**Exercise brief**
Print, exactly as written, every line from the first line of the records below through the line containing "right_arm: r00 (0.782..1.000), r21", and nothing further.

**Recorded data**
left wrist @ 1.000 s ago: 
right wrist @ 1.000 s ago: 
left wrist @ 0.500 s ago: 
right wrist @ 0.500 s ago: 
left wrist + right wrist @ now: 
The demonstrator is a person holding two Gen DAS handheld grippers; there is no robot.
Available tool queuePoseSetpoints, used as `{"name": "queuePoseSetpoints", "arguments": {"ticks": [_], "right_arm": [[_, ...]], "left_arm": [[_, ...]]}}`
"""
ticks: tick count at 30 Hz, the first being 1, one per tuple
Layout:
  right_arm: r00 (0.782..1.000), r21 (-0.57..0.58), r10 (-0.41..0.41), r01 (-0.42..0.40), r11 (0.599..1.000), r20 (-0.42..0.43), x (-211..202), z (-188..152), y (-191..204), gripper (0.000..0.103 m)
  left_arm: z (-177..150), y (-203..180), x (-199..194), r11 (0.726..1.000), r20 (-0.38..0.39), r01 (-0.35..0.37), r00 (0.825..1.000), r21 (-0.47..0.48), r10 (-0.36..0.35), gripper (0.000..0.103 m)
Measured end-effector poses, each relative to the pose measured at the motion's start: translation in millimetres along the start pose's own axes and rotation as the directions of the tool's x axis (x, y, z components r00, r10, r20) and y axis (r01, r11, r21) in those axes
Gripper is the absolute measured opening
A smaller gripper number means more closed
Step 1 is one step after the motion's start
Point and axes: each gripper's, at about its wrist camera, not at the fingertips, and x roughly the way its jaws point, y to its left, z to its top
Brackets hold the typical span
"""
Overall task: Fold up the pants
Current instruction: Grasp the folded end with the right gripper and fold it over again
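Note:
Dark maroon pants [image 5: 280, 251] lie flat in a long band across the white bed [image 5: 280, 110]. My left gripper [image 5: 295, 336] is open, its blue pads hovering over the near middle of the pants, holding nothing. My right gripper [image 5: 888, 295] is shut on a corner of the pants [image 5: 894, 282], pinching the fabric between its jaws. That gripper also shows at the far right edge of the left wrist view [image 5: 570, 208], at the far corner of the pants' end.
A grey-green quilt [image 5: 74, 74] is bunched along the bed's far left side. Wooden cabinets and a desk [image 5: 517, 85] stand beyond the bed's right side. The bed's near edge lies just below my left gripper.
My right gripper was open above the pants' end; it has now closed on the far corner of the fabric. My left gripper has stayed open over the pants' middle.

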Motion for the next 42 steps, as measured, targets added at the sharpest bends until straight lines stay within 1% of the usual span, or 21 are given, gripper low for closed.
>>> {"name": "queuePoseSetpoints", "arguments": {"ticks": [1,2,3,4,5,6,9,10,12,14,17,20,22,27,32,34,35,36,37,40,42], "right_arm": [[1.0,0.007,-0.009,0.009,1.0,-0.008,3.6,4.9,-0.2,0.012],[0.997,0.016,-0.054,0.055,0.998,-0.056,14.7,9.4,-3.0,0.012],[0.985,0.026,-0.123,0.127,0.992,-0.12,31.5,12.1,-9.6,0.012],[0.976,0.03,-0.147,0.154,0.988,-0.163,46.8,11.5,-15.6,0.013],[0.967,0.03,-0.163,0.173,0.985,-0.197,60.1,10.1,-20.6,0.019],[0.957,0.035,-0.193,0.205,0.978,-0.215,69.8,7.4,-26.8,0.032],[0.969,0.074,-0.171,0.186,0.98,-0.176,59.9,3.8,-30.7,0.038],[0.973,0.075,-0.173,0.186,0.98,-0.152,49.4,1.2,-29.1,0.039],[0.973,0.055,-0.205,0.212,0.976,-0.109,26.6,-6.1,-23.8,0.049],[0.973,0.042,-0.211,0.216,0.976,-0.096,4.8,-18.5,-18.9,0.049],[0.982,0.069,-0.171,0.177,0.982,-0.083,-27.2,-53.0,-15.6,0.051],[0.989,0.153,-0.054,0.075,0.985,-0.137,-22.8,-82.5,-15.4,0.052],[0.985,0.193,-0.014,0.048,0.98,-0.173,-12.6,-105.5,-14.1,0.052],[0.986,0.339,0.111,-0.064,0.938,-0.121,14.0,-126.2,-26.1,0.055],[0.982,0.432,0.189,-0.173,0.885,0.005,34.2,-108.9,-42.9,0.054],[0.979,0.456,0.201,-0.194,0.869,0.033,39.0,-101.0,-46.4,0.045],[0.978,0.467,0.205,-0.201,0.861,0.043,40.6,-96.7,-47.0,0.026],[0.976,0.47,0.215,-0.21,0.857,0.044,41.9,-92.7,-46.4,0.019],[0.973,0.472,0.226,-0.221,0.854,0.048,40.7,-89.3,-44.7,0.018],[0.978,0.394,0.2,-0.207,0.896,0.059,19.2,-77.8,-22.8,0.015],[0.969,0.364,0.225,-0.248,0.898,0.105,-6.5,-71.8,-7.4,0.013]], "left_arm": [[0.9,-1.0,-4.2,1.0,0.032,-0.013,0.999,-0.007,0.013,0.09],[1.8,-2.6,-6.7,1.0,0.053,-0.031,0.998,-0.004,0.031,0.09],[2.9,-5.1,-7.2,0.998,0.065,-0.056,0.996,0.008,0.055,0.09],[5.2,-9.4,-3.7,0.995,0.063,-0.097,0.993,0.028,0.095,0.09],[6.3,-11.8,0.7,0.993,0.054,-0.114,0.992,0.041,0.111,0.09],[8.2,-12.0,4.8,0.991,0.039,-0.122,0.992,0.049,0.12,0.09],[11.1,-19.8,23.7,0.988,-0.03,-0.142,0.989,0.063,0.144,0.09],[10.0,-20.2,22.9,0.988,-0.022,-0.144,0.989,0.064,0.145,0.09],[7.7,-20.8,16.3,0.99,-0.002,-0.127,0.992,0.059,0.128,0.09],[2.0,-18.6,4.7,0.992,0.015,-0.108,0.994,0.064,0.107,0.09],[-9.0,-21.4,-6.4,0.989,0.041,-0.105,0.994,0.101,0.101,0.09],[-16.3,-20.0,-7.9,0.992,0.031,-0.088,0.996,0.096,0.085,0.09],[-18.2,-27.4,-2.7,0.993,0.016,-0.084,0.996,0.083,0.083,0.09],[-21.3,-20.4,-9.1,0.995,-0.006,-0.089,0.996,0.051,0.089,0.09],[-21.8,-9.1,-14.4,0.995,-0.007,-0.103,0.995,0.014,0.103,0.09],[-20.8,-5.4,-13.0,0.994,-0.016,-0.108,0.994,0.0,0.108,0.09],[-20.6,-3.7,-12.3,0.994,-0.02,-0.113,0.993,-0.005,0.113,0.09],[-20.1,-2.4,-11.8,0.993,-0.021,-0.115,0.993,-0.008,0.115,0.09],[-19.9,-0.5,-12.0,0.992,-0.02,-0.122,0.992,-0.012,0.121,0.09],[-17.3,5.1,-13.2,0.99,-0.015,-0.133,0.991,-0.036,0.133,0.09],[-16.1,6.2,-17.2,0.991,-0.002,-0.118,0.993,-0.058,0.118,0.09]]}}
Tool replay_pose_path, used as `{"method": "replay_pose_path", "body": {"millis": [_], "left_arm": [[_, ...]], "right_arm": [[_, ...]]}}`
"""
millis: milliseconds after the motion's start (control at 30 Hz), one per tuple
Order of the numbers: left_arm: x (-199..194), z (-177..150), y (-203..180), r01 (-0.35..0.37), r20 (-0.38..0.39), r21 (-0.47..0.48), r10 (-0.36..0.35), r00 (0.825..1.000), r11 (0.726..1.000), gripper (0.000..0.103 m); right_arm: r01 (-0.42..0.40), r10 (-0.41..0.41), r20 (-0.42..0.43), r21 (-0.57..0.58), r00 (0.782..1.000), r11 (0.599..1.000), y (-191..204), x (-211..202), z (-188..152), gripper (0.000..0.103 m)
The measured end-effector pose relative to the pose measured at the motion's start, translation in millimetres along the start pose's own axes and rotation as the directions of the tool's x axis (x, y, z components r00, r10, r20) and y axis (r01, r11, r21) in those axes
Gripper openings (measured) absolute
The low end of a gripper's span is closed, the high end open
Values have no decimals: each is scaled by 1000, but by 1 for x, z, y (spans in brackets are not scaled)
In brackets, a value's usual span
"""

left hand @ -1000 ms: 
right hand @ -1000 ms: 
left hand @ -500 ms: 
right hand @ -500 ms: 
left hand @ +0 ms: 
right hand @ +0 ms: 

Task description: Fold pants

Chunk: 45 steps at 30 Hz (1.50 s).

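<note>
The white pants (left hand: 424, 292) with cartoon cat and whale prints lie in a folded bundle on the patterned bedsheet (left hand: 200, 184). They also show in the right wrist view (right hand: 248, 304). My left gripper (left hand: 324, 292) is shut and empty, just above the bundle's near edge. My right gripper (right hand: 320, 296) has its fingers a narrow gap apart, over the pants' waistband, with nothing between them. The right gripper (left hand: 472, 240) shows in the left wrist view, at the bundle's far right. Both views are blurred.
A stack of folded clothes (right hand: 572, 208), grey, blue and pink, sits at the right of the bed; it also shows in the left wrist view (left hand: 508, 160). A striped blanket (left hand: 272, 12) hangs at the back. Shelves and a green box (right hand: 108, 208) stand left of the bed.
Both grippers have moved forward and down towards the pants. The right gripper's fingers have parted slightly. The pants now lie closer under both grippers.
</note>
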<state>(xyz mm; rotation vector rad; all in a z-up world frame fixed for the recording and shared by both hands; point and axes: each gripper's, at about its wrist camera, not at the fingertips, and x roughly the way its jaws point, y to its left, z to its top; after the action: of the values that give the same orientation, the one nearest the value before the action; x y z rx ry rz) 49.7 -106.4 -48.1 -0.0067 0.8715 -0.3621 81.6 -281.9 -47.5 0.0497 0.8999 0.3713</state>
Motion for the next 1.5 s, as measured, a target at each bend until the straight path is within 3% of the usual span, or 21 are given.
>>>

**Exercise answer**
left wrist @ 1.000 s ago: 
right wrist @ 1.000 s ago: 
left wrist @ 0.500 s ago: 
right wrist @ 0.500 s ago: 
left wrist + right wrist @ now: 
The demonstrator is a person holding two Gen DAS handheld grippers; there is no robot.
Available tool queuePoseSetpoints, used as `{"name": "queuePoseSetpoints", "arguments": {"ticks": [_], "right_arm": [[_, ...]], "left_arm": [[_, ...]]}}`
"""
ticks: tick count at 30 Hz, the first being 1, one per tuple
Layout:
  right_arm: r00 (0.782..1.000), r21 (-0.57..0.58), r10 (-0.41..0.41), r01 (-0.42..0.40), r11 (0.599..1.000), r20 (-0.42..0.43), x (-211..202), z (-188..152), y (-191..204), gripper (0.000..0.103 m)

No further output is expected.